_Requirement_. Set down the full listing that follows, word for word.

_Provided data_.
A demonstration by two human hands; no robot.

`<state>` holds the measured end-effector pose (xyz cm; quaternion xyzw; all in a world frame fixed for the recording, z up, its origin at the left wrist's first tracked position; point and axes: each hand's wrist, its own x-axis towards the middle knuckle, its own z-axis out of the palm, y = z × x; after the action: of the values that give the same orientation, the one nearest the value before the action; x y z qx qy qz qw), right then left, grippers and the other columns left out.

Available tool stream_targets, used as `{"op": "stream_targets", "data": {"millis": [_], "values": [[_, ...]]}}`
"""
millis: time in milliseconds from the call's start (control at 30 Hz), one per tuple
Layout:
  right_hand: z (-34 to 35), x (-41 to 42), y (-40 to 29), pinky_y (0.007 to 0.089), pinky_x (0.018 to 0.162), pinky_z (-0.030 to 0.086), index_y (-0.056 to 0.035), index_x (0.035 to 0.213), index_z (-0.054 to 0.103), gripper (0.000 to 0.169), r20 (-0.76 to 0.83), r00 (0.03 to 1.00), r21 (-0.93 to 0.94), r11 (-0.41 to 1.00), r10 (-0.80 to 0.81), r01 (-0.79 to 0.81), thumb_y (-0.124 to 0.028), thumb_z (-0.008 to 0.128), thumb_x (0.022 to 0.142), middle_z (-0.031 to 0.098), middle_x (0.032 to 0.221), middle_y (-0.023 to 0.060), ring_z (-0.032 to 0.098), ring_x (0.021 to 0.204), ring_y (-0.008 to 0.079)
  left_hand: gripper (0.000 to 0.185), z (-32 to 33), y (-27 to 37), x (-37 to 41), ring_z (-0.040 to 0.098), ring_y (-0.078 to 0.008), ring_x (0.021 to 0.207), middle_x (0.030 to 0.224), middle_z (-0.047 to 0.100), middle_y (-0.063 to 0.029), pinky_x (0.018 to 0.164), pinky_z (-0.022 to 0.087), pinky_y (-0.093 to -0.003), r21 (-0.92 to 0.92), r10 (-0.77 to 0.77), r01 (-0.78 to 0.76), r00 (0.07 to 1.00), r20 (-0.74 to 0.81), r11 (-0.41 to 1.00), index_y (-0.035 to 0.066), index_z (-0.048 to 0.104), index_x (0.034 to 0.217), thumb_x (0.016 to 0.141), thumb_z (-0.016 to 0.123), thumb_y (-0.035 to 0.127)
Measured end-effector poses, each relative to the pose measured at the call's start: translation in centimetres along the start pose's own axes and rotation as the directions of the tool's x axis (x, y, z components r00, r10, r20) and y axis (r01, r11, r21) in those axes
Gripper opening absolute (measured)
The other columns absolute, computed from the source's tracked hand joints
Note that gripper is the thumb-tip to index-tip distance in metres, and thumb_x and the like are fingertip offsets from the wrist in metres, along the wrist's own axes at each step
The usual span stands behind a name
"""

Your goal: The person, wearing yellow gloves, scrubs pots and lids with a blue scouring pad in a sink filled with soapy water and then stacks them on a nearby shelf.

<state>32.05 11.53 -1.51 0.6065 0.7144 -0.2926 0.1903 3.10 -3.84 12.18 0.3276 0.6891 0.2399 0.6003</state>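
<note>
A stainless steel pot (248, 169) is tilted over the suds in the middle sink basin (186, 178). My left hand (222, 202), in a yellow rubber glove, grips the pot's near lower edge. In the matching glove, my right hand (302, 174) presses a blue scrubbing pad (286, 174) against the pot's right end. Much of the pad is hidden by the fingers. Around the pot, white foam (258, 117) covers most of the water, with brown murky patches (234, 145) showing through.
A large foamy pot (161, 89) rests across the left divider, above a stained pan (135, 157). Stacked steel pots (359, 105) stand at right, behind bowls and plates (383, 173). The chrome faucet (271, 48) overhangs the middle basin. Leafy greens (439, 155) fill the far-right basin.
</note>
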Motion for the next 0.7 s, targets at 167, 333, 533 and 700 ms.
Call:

_Your solution_.
A demonstration by two human hands; no robot.

`<state>` holds the measured end-effector pose (xyz cm; quaternion xyzw; all in a world frame fixed for the recording, z up, its origin at the left wrist's first tracked position; point and axes: each hand's wrist, its own x-axis towards the middle knuckle, its own z-axis out of the palm, y = z × x; after the action: of the values that give the same orientation, the one nearest the value before the action; x y z qx qy qz qw), right then left, grippers and the other columns left out.

Available tool stream_targets, used as `{"op": "stream_targets", "data": {"millis": [_], "values": [[_, ...]]}}`
"""
millis: time in milliseconds from the call's start (control at 30 Hz), one per tuple
Layout:
  right_hand: z (-34 to 35), x (-41 to 42), y (-40 to 29), pinky_y (0.007 to 0.089), pinky_x (0.018 to 0.162), pinky_z (-0.030 to 0.086), index_y (-0.056 to 0.035), index_x (0.035 to 0.213), index_z (-0.054 to 0.103), gripper (0.000 to 0.169), r20 (-0.76 to 0.83), r00 (0.03 to 1.00), r21 (-0.93 to 0.94), r11 (-0.41 to 1.00), r10 (-0.80 to 0.81), r01 (-0.79 to 0.81), thumb_y (-0.124 to 0.028), thumb_z (-0.008 to 0.128), thumb_x (0.022 to 0.142), middle_z (-0.031 to 0.098), middle_x (0.032 to 0.221), middle_y (-0.023 to 0.060), ring_z (-0.032 to 0.098), ring_x (0.021 to 0.204), ring_y (-0.008 to 0.079)
  left_hand: gripper (0.000 to 0.185), z (-32 to 33), y (-27 to 37), x (-37 to 41), ring_z (-0.040 to 0.098), ring_y (-0.078 to 0.008), ring_x (0.021 to 0.207), middle_x (0.030 to 0.224), middle_z (-0.047 to 0.100), middle_y (-0.063 to 0.029), pinky_x (0.018 to 0.164), pinky_z (-0.022 to 0.087), pinky_y (-0.093 to -0.003), r21 (-0.92 to 0.92), r10 (-0.77 to 0.77), r01 (-0.78 to 0.76), r00 (0.07 to 1.00), r20 (-0.74 to 0.81), r11 (-0.41 to 1.00), index_y (-0.035 to 0.066), index_z (-0.048 to 0.104), index_x (0.034 to 0.217), thumb_x (0.016 to 0.141), thumb_z (-0.016 to 0.123), thumb_y (-0.035 to 0.127)
Measured end-effector poses, each relative to the pose measured at the call's start: translation in centimetres along the start pose's own axes and rotation as the directions of the tool's x axis (x, y, z components r00, r10, r20) and y axis (r01, r11, r21) in those axes
Gripper opening absolute (measured)
The other columns absolute, computed from the source's tracked hand joints
Note that gripper is the thumb-tip to index-tip distance in metres, and thumb_x and the like are fingertip offsets from the wrist in metres, along the wrist's own axes at each step
The usual span stands behind a name
"""

Your goal: The person, wearing yellow gloves, scrubs pots and lids with a blue scouring pad in a sink filled with soapy water and then stacks them on a nearby shelf.

<state>32.05 11.53 -1.51 0.6065 0.7144 -0.2926 0.1903 3.10 -3.84 12.18 0.3276 0.6891 0.2399 0.6003</state>
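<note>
A stainless steel pot (248, 169) is tilted over the suds in the middle sink basin (186, 178). My left hand (222, 202), in a yellow rubber glove, grips the pot's near lower edge. In the matching glove, my right hand (302, 174) presses a blue scrubbing pad (286, 174) against the pot's right end. Much of the pad is hidden by the fingers. Around the pot, white foam (258, 117) covers most of the water, with brown murky patches (234, 145) showing through.
A large foamy pot (161, 89) rests across the left divider, above a stained pan (135, 157). Stacked steel pots (359, 105) stand at right, behind bowls and plates (383, 173). The chrome faucet (271, 48) overhangs the middle basin. Leafy greens (439, 155) fill the far-right basin.
</note>
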Motion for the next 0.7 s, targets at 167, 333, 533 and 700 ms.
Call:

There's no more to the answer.